The reason? It’s nothing you did. It’s just because of who you are.
You are waiting, hoping, praying for somebody to protect you.
You wish you could call 9-1-1. But this is Darfur. Here, twice the population of Toronto don’t have anyone to call. They face almost certain death, rape, or the loss of an eye or an arm. Many Darfuri men, women, and children hoped for help, but it never came. Like the Armenians in 1910s, Jews during the Holocaust, Cambodians in 1970s, Rwandans and victims of Srebrenica in 1990s they have been left alone.
The results have been devastating.
“The story of the eldest girl who was sent to get needed firewood for her mother and young brother, but was raped”, “The story of the young boy who awoke in his hut to the roar of engines, only to look outside and see family and friends running from bombs and armed men on horseback” and “The story of the woman hearing ‘now your babies will be Arab’ as she’s being violated” are a stories that paint a picture of life as a victim of genocide.

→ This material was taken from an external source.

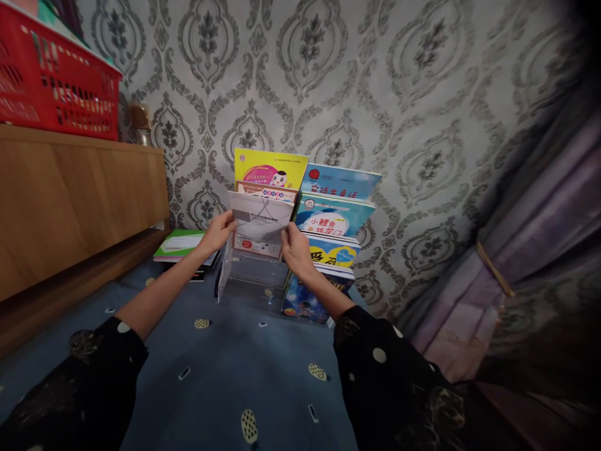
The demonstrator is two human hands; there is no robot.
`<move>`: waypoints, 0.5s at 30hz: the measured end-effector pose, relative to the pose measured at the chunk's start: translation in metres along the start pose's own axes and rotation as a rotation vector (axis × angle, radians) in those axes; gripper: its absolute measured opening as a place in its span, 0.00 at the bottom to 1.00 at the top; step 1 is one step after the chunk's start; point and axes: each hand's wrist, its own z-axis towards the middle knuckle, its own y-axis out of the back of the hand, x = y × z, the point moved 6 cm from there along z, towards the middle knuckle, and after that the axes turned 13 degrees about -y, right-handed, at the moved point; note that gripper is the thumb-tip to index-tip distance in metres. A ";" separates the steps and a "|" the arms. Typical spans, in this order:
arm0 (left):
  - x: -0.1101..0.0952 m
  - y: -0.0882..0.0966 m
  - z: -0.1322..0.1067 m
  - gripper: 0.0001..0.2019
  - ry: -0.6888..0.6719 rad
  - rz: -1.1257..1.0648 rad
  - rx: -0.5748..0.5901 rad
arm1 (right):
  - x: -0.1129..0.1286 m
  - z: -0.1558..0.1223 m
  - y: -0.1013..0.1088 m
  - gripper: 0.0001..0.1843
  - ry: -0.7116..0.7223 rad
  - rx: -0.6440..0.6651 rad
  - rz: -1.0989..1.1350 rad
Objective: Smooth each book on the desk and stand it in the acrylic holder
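Observation:
Between my left hand [220,232] and my right hand [297,250] is a pale book with a white-grey cover [260,215], gripped at its two side edges. It stands in the left column of a clear plastic book rack [253,280], whose front tier shows bare below it. Behind the pale book rise a yellow picture book [270,166] and a brown-edged book [246,187], partly hidden. The right column holds a light blue book [340,178], a teal book [328,219], a yellow-and-blue book [345,254] and a dark blue book [305,297].
Left of the rack lies a small stack of books with a green-and-white one [178,244] on top. A wooden cabinet [79,207] carries a red plastic basket [84,88] and a small jar [139,122]. Patterned wallpaper is behind; a tied purple curtain [483,294] hangs at right.

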 end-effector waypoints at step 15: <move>0.001 -0.005 -0.022 0.08 0.025 0.554 -0.078 | -0.014 -0.022 -0.012 0.32 0.013 -0.055 -0.041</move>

These stories are maddening. The images of these people’s experiences sear into our minds. If you believe, as I do, that no man or woman should be a target simply because of his or her ethnicity, that every children born into this world should never have to see men on horseback rape their mother and kill their father, that no person should ever be victim of genocide sixty years after the “lesson” of the Holocaust, then these actions are an affront to your beliefs.
These attacks against your entire worldview, stir your emotions. You feel, as I do, sadness, fear, rage and most importantly an urgency to “do something” about it.
But – unfortunately for victims – too often, our outrage is followed by a sense of helplessness. I experienced this four years ago. I was riled after reading a story in the New York times about a woman who was told ‘now your babies will be impure’ while being raped. But I was stuck.
“What can I do? This is a genocide – the crime of all crimes. This is happening so far away. The situation seems so complicated. The names of key players are hardly pronounceable. “
“Yes,” we say, “people are dying. But it is so big and so far away. I have to work today and pay my bills. What can one person actually do?”
We all get stuck.
This is the true challenge that the world faces with Darfur: how can we, the mass of people who care about Darfur, overcome the set of obstacles that prevent each one of us from acting to end genocide in Darfur?
Collectively, we have the manpower, will, influence, and money to end the crisis. We have put a man on the moon, ended cold wars, defeated fascism in Europe, and freed millions from apartheid in South Africa, and so too we can end a genocide. But feelings of apathy and powerlessness, a lack of information and motivation prevent us from tapping our world-changing potential.
Enter Stand.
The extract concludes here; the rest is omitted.